Zimbabwe is one of the growing numbers of African countries where governments are creating universities in every political/ethnic region without particular regard to need, relevance or viability. Zimbabwe fulfilled that pledge just recently. In the meantime, the country’s popular Cadetship Scheme, a funding model for needy students, has been struggling with massive debts that have had serious academic and management consequences.
Establishing universities in every administrative region of a country is not simply unique to Zimbabwe. It indeed has become common to many election and political manifestos in Africa, from Ethiopia to South Africa, from Ghana to Zambia—probably as artifact of the democratization process in the continent. Critics however lambaste such expansion schemes as reckless and assert that resources are being used ineffectively only to establish the proverbial “glorified high schools”. In a number of countries, these developments have been instrumental in pursuing egalitarianism in higher education at the expense of diversification and consolidation.
In Madagascar, the system of compensation has been largely faulted for inflating their teaching loads. Disproportionate amounts of "complementary hours" are paid to contract and full-time academics and contribute to budget inefficiencies due to government-defined levels of teaching duties. Complementary hours can reach as many as four to five times the obligatory hours per year per academic, and have become a means for most academics to supplement low earnings while consuming resources needed for other academic activities.
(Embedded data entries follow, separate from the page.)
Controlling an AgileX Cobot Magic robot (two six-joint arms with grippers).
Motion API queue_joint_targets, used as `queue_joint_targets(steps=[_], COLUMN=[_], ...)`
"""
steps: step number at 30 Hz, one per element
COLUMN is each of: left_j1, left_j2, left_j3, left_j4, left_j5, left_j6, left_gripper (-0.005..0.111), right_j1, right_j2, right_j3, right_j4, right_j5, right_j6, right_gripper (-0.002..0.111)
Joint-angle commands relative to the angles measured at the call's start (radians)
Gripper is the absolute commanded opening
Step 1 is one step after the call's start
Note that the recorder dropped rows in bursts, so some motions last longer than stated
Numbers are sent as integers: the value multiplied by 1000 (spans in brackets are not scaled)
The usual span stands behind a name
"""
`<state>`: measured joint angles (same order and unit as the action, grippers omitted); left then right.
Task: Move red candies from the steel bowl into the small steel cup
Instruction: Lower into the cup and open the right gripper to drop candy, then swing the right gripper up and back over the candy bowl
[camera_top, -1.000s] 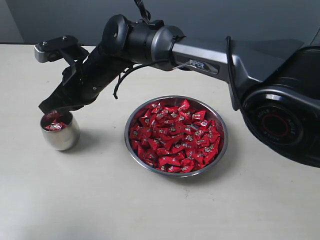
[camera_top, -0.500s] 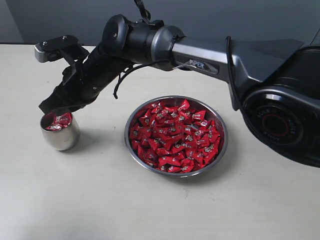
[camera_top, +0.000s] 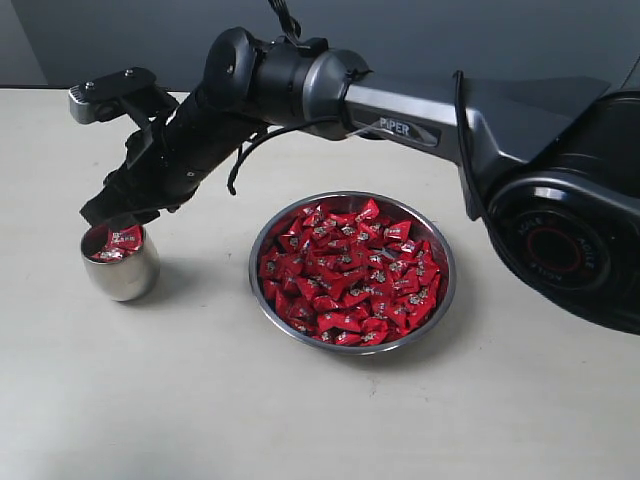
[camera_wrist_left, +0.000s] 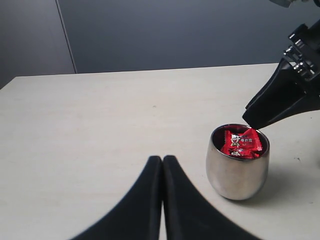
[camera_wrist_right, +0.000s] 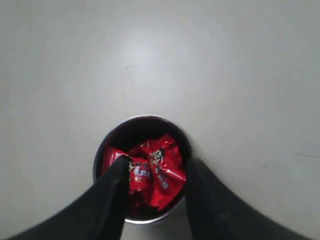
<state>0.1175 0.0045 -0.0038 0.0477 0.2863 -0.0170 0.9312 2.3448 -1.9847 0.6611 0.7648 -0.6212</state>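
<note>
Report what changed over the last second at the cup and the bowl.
The right gripper opened its jaws over the small steel cup and let go of a candy, which now lies among the red candies in the cup. The gripper also lifted slightly off the rim. The cup, the steel bowl and its pile stayed put.

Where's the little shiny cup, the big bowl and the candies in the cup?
small rounded steel cup (camera_wrist_left: 235, 175): left wrist view, its side wall.
wide shallow steel bowl (camera_top: 254, 262): exterior view, its left rim.
red-wrapped candies (camera_wrist_right: 160, 172) in the cup: right wrist view, top wrapper.
</note>
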Motion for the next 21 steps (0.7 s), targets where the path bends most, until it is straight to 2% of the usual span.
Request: queue_joint_targets(steps=[1, 7, 10, 12, 17, 21], left_j1=[1, 1, 1, 1, 1, 1], left_j2=[-4, -4, -4, -4, -4, -4], left_j3=[4, 4, 4, 4, 4, 4], left_j4=[-2, -2, -2, -2, -2, -2], left_j5=[-2, -2, -2, -2, -2, -2], left_j6=[-2, -2, -2, -2, -2, -2], left_gripper=[0, 0, 0, 0, 0, 0], right_j1=[-1, -1, -1, -4, -27, -77], right_j2=[-52, -97, -131, -156, -198, -202], right_j3=[-6, -6, -6, -6, -6, -6], right_j4=[-74, -242, -335, -351, -384, -428], right_j5=[-14, -12, 1, 11, 71, 143], right_j6=[4, 144, 233, 233, 233, 334], right_gripper=[37, 36, 18, -1, -1, -1])
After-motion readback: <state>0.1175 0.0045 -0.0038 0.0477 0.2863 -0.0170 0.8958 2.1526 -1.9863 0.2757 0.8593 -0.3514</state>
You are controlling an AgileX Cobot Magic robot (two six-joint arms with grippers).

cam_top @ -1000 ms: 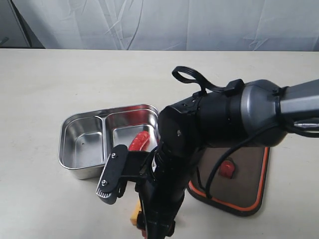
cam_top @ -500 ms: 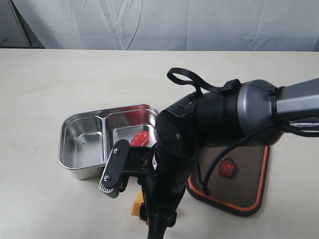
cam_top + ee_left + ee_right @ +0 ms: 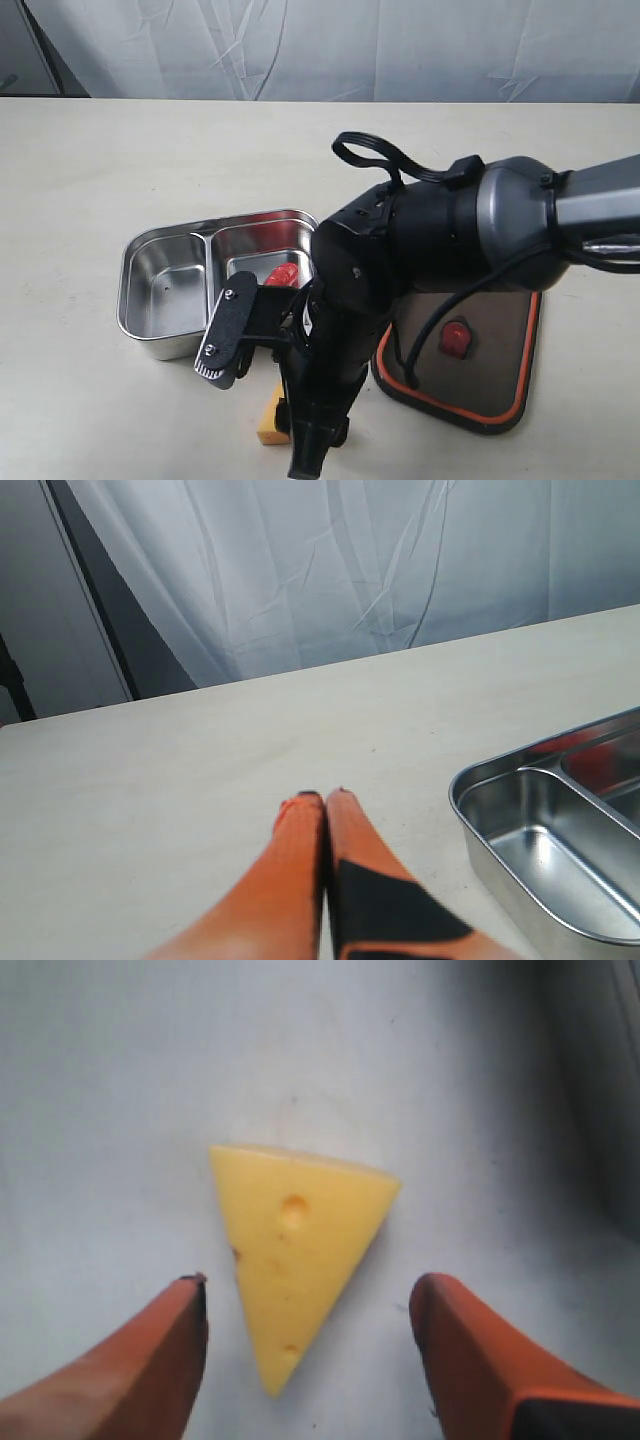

In Malawi, the recurrent unit cost of university education, in terms of GDP per capita, is the highest in the world. According to the World Bank, in the period 2000 to 2008, the recurrent unit cost stood at 2,147 per cent of GDP per capita—which is seven times more than the Sub-Saharan African average. And yet, government subsidies to public higher education which runs as high as 90 per cent disproportionately benefits students from the highest income quintile.
To be sure, in many African countries, the volume of government support to higher education has increased considerably. Notwithstanding the challenges, the Cadetship Scheme in Zimbabwe and Trust Fund in Ghana represent some of these initiatives. Although some countries may not have much wiggle room to increase their higher education budget, they still need to expand their small higher education sector.
To sum up, South Africa is the country in the opening paragraph. In South Africa, the system rewards productivity in a very direct and also generous manner. For instance, for every accredited journal article a professor publishes, the institution (where the academic is based) is rewarded as much as 120,000 Rands (12,000 USD). While arrangements vary as to how this money is allocated between the institution and the author, in certain cases, funds may go directly into the private account of the academic. Regardless of the underlying issues surrounding the measures of productivity, many African scholars and administrators are likely to envy South African institutions and their rewards and incentives.
*Damtew Teferra (Editor, Expected Fall, 2013), Financing Higher Education in Sub-Saharan Africa, Palgrave MacMillan.